Work instructions: Please count the lines in this listing that include the string "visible", and give only the number.

Source material:
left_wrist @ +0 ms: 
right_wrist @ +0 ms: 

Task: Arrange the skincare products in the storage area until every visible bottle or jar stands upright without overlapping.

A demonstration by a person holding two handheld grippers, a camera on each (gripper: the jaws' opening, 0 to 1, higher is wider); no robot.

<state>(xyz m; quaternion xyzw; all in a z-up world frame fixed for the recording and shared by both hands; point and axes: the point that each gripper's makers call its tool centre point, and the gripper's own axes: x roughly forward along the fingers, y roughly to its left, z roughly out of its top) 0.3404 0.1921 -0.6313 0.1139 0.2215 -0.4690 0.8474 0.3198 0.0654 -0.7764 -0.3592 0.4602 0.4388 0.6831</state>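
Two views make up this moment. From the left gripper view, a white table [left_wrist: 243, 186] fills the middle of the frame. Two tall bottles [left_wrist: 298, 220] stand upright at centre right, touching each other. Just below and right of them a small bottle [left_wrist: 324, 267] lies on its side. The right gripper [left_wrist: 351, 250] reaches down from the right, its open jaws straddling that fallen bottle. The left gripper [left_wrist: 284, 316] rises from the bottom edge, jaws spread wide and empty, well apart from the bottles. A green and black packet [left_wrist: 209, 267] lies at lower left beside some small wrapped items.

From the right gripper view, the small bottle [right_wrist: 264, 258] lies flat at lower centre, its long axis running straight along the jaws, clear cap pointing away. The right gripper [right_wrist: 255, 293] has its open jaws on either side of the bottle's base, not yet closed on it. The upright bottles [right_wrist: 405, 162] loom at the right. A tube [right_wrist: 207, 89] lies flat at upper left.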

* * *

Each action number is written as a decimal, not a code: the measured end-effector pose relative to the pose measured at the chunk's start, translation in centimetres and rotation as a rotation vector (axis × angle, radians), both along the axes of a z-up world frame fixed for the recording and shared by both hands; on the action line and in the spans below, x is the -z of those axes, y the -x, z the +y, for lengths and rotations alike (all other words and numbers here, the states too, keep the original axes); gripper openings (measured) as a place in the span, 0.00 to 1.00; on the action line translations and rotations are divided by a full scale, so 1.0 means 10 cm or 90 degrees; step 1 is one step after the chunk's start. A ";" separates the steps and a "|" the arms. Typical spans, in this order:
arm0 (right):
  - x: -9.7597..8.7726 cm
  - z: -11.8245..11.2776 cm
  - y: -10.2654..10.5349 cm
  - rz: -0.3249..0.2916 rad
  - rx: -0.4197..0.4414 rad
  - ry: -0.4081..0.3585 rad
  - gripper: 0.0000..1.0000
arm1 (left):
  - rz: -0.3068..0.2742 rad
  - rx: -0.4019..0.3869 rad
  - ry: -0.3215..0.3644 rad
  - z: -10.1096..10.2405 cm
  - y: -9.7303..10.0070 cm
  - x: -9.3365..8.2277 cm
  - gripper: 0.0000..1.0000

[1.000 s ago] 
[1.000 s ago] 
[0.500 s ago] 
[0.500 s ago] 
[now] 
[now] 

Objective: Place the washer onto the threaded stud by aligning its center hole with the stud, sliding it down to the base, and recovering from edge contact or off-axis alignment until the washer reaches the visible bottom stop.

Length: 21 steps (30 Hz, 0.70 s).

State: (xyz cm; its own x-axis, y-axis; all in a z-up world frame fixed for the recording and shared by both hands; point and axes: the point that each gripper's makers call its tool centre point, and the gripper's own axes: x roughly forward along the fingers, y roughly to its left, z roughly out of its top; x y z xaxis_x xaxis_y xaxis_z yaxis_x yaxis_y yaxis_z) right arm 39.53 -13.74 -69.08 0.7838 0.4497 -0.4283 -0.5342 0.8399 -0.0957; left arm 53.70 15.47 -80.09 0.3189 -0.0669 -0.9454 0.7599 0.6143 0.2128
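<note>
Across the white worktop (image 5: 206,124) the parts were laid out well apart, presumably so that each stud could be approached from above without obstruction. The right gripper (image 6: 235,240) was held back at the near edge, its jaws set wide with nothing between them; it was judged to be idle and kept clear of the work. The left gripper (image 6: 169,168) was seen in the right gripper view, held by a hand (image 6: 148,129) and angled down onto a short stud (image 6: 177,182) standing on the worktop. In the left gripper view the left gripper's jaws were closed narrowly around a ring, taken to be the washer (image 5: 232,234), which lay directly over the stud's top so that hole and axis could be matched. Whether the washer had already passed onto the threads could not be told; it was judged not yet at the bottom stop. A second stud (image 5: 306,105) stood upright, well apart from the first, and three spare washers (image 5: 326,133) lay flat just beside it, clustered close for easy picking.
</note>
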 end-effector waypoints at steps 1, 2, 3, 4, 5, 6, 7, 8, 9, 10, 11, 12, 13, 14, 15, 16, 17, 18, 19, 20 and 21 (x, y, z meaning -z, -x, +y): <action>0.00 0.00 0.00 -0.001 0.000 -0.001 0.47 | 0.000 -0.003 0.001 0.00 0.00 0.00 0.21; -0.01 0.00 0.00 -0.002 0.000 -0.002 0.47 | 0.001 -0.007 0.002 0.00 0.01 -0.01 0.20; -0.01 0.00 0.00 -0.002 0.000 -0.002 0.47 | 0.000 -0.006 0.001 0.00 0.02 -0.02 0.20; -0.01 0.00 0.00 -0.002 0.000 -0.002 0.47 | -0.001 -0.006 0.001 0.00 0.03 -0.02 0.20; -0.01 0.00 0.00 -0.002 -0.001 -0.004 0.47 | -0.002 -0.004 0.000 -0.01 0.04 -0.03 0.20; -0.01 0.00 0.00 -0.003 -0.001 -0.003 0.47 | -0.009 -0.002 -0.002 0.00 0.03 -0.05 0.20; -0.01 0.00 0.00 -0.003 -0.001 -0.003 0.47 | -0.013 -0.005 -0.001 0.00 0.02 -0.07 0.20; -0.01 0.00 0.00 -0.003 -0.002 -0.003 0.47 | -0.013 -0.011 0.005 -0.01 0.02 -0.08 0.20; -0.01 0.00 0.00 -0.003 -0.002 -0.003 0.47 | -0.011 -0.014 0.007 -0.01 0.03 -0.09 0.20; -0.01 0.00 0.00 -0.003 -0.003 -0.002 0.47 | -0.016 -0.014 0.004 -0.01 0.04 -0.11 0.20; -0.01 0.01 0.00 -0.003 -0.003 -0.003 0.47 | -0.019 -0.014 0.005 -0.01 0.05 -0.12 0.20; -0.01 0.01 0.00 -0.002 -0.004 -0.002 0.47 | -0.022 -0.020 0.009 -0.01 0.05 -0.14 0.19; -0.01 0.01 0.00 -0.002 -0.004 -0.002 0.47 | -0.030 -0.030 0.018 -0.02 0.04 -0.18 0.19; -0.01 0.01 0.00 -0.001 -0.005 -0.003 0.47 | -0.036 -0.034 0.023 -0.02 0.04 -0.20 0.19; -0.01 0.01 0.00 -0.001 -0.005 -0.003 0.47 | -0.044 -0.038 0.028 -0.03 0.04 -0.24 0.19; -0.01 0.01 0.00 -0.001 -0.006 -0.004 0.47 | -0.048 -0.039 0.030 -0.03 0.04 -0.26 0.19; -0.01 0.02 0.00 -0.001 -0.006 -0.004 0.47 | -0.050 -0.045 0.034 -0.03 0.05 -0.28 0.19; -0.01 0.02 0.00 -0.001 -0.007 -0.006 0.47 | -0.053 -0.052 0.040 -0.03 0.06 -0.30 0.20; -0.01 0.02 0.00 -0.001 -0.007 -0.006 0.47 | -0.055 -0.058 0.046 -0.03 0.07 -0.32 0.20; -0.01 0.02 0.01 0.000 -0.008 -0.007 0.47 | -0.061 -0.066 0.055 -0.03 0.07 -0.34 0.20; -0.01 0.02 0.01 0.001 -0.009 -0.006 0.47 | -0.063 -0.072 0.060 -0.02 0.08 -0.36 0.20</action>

Your solution: 2